Had I stayed in Trevorton, graduated from Line Mountain high school, Alex tells me I wouldn’t have had to worry about being the only “Ukie” in a predominantly Irish-descended high school. The immigrants moving into Trevorton—Hispanics, mainly—do not go to work in the few mines that remain open. Instead they pursue janitorial jobs, fast-food service and welfare.
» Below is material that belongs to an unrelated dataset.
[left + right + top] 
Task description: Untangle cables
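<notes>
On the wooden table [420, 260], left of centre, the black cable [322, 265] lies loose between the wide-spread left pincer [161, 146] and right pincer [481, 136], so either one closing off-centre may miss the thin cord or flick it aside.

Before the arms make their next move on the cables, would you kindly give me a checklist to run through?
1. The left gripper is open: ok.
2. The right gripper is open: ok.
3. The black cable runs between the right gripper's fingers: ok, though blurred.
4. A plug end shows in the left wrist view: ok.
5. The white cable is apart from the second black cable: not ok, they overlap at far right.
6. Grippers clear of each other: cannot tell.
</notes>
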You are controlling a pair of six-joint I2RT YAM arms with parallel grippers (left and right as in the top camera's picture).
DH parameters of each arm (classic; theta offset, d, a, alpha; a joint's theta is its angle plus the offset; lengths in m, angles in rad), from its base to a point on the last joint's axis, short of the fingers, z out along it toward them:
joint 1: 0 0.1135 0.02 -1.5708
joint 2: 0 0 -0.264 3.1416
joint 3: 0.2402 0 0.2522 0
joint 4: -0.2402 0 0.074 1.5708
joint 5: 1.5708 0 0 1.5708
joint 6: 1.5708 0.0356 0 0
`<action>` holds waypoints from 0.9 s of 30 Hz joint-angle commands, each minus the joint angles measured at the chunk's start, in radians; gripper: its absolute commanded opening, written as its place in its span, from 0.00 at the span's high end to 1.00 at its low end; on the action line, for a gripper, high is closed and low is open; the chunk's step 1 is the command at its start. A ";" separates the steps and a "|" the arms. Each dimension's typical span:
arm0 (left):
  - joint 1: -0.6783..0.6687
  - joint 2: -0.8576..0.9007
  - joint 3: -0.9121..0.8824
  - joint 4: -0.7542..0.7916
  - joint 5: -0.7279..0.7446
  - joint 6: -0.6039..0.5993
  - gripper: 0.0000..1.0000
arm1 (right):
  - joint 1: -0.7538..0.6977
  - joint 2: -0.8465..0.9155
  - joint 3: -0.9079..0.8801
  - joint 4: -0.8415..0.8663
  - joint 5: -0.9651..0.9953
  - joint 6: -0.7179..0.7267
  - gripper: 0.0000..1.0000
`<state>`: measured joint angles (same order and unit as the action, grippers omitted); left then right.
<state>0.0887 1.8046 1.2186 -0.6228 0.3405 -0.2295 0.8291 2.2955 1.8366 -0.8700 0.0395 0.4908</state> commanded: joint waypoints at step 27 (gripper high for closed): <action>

The Hispanics, like the numerous Russians, Irish and Ukrainians before them, are striving for the highly cherished and reverent “American Dream”.
If I ever decide to go back to Pennsylvania, I want to take my truck—a grey Dodge Ram 1500, which I sentimentally nicknamed “The Silver Bullet—and ride up onto Shamokin Mountain. I doubt, if any of the miners who worked the Shamokin mine back then, still work there, or if they do, would remember me at all. I want to look at them and ask, “Do you remember Nick Yurcaba’s daughter? The little girl who used to sit in his truck and cry because low rumble of pouring coal scared her? Are the pictures I scribbled as a young’un for the old foreman still hanging by the dirty black-topped desk? What happened to the old foreman? How badly have the pinups aged, yellowed, beiged? And do you by chance know what brand of beer them miners drank?”